- **The problem**
Your output should be the lines of the entries below, exactly, from the first one through the line that holds "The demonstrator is".

(Records from a collection)
++++++++++

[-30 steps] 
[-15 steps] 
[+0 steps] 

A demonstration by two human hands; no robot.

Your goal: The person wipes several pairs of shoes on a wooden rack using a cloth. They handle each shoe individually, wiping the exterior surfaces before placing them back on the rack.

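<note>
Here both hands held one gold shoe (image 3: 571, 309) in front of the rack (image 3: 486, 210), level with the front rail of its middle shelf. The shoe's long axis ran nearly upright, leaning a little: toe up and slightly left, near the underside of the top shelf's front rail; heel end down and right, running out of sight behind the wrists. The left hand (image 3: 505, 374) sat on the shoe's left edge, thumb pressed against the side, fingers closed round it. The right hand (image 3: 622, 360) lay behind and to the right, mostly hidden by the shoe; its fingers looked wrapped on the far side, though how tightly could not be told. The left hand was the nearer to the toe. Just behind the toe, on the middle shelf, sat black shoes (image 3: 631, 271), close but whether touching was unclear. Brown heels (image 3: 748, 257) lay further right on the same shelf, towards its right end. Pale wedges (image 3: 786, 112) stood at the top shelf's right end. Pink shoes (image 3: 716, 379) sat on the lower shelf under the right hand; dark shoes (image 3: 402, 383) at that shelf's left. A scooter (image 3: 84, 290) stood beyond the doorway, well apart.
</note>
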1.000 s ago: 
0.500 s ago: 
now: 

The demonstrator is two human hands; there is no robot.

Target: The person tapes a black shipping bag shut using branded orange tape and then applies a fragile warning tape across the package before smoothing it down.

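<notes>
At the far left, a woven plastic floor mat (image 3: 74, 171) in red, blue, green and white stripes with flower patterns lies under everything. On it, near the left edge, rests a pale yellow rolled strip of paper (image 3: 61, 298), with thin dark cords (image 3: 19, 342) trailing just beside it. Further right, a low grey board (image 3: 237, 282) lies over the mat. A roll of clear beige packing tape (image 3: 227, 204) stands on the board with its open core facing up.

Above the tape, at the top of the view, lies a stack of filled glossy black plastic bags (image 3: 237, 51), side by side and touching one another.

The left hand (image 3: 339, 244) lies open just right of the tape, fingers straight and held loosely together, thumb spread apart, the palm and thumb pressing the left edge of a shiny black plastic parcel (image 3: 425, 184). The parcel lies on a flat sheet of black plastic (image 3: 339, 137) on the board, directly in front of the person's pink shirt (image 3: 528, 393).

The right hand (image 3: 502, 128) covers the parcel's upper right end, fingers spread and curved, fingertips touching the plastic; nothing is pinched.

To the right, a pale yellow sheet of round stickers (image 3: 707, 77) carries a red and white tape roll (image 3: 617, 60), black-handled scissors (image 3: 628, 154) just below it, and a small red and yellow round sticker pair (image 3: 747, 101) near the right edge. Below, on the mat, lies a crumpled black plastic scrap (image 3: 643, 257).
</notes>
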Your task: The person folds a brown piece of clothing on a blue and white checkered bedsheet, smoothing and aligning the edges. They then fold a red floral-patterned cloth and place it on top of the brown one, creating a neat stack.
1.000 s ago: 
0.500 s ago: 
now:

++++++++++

- **Solution**
[-30 steps] 
[-15 steps] 
[+0 steps] 

A demonstration by two human hands; no robot.

Your goal: The person wipes several pairs of shoes on a wooden rack using a cloth. They handle each shoe individually, wiping the exterior surfaces before placing them back on the rack.

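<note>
Here both hands held one gold shoe (image 3: 571, 309) in front of the rack (image 3: 486, 210), level with the front rail of its middle shelf. The shoe's long axis ran nearly upright, leaning a little: toe up and slightly left, near the underside of the top shelf's front rail; heel end down and right, running out of sight behind the wrists. The left hand (image 3: 505, 374) sat on the shoe's left edge, thumb pressed against the side, fingers closed round it. The right hand (image 3: 622, 360) lay behind and to the right, mostly hidden by the shoe; its fingers looked wrapped on the far side, though how tightly could not be told. The left hand was the nearer to the toe. Just behind the toe, on the middle shelf, sat black shoes (image 3: 631, 271), close but whether touching was unclear. Brown heels (image 3: 748, 257) lay further right on the same shelf, towards its right end. Pale wedges (image 3: 786, 112) stood at the top shelf's right end. Pink shoes (image 3: 716, 379) sat on the lower shelf under the right hand; dark shoes (image 3: 402, 383) at that shelf's left. A scooter (image 3: 84, 290) stood beyond the doorway, well apart.
</note>
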1.000 s ago: 
0.500 s ago: 
now: 

The demonstrator is two human hands; there is no robot.

With that, the exercise is complete.